Да и Пибиль со временем начал сомневаться, был ли он ахавом города Тайясаля, или все это, включая хрустальный череп, приснилось в дурную ночь.
Он много рыбачил. Чаще всего попадался уачинанго – морской зубастый окунь. Но, кроме того, – меро, сабало, моххара, тунец и парго.
Закидывая сеть, Пибиль вытаскивал таких больших омаров, которые клешней могли перекусить руку.
А еще возделывал мильпу – сорок ступней в длину и столько же в ширину. Сажал тыквы и фасоль. Ему нравилось молоть маис зернотерками-метатес да гнать брагу из кактуса магея.
Он полюбил копаться в красноватой земле, на которой выросло столько людей майя.
Все его дети от Йашче были цвета зрелых миндальных косточек, чуть-чуть в красноту, которую давала, вероятно, здешняя почва.
Трое мальчиков-наследников сначала помогали отцу, выкапывая на берегу из горячего песка черепашьи яйца и охотясь на молодых игуан, а теперь работали на мильпе, расширив ее в двадцать раз.
Пибиль, подобно бабушке Бехуко, поклонялся богине домашнего очага Чантико, и она, в меру своих сил, берегла всю семью.
Жизнь все же шла как-то дальше. Непонятно как, но шла. Временами быстро, иногда замедлялась, а потом вновь спешила.
По крайней мере, так было до тех пор, пока не умерла Йашче.
Это случилось в один день, очень быстро, как с тем миндальным деревом, листья которого сожрали гусеницы. Еще утром Йашче, как ни в чем не бывало, готовила завтрак, а к полудню вдруг слегла.
Пибиля не было дома, а когда он вернулся, то не узнал жену – она пожелтела и скрючилась, точно сухой стебель.
– Может быть, я обманула твои ожидания, – прошелестела, словно опадающий лист. – Хотя всегда старалась не вводить тебя в грех. Жалко, что оставляю одного таким старым. Но обещаю приглядывать, насколько сил хватит.
Пибиль похоронил ее в саду, а через два виналя над могилой Йашче выросло миндальное дерево.
Оно заботилось о семье, давая орехи, молоко и масло.
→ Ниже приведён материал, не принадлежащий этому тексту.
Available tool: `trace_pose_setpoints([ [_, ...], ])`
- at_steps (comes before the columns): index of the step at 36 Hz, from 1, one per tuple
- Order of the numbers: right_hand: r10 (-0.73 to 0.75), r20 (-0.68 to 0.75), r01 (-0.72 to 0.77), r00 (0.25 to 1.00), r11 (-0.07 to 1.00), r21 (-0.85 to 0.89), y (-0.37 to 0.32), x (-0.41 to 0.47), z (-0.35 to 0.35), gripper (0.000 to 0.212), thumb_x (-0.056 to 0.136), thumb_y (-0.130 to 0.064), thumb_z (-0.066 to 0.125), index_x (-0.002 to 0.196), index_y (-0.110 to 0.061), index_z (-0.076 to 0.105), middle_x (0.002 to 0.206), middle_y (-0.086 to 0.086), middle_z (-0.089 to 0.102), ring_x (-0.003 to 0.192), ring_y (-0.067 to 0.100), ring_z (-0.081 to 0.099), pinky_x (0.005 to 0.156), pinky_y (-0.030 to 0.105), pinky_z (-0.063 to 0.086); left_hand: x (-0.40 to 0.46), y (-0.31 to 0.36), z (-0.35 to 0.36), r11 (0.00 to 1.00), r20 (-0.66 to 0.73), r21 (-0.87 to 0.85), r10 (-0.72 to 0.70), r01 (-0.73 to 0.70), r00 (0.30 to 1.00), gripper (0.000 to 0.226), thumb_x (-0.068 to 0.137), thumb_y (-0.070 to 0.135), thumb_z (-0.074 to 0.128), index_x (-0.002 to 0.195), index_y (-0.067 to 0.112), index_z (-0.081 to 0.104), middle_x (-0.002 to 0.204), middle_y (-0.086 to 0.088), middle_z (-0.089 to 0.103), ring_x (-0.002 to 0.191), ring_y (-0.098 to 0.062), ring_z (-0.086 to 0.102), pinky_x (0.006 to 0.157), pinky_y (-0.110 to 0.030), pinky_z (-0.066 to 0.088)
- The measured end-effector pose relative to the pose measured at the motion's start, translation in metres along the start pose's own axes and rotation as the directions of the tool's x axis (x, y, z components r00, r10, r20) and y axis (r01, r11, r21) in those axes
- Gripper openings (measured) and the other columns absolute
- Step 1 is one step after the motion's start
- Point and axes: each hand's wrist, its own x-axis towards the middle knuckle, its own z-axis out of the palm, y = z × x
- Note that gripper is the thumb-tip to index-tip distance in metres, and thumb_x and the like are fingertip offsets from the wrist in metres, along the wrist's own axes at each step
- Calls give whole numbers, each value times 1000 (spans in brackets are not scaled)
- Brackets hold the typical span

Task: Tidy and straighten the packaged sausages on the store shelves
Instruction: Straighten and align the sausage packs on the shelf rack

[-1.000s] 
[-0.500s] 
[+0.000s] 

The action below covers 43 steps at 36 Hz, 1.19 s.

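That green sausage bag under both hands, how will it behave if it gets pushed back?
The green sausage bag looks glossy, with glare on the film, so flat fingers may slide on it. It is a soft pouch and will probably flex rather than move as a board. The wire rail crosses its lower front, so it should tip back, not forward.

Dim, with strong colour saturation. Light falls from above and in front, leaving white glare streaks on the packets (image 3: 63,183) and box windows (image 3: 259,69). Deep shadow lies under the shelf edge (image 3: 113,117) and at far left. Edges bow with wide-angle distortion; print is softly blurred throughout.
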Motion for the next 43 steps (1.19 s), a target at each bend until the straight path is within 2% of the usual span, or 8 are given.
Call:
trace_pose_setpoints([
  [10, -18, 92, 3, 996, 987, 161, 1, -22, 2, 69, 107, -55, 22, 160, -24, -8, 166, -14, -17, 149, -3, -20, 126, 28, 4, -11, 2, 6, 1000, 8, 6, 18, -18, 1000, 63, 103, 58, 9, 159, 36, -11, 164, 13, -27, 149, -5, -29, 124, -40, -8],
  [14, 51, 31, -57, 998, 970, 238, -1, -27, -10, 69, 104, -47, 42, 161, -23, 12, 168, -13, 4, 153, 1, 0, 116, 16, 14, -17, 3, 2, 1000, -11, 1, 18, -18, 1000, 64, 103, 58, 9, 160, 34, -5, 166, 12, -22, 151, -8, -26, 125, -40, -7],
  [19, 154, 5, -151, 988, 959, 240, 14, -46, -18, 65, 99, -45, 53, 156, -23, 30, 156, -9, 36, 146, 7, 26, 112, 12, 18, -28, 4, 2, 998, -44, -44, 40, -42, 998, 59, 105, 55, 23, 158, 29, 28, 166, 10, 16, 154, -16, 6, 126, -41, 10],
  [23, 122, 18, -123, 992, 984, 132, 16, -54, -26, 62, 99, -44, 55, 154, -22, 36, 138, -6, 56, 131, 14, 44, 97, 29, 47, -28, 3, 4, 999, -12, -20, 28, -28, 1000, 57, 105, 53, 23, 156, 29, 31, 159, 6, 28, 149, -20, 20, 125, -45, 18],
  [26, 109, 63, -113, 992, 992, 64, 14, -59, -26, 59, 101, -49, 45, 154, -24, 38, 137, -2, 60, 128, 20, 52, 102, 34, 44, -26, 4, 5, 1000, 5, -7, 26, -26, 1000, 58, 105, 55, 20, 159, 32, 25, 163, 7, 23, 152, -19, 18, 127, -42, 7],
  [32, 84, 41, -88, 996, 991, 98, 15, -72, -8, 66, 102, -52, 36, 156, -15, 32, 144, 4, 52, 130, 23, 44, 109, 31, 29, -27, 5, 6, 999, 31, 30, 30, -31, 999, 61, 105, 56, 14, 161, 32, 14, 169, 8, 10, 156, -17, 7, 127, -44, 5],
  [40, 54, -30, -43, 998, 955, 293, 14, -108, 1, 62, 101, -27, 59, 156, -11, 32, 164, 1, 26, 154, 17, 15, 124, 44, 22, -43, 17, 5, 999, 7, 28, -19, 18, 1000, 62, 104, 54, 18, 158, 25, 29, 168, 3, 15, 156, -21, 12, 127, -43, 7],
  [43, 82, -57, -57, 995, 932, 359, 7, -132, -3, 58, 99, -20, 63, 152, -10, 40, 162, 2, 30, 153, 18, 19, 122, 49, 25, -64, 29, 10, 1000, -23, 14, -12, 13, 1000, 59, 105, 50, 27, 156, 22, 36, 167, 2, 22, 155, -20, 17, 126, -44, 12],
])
Все чуть-чуть горьковатое.
По ночам Пибиль поднимался на пирамиду над морем, куда когда-то донеслись непонятные слова Гереро. Храм на вершине был разрушен, но еще валялись выпуклые обломки каменного гамака, из которого жрец Эцнаб вылетал на встречу с восходящим солнцем.
Прошло два века и один год с того раннего утра, когда Гереро очнулся на песке у подножия этой пирамиды.
Пибиль, надевая птичью маску жреца, горевал и плакал о судьбе своего народа, ушедшего, как сдутые ветром слова. Когда слез не было, он посыпал глаза золой и вновь плакал.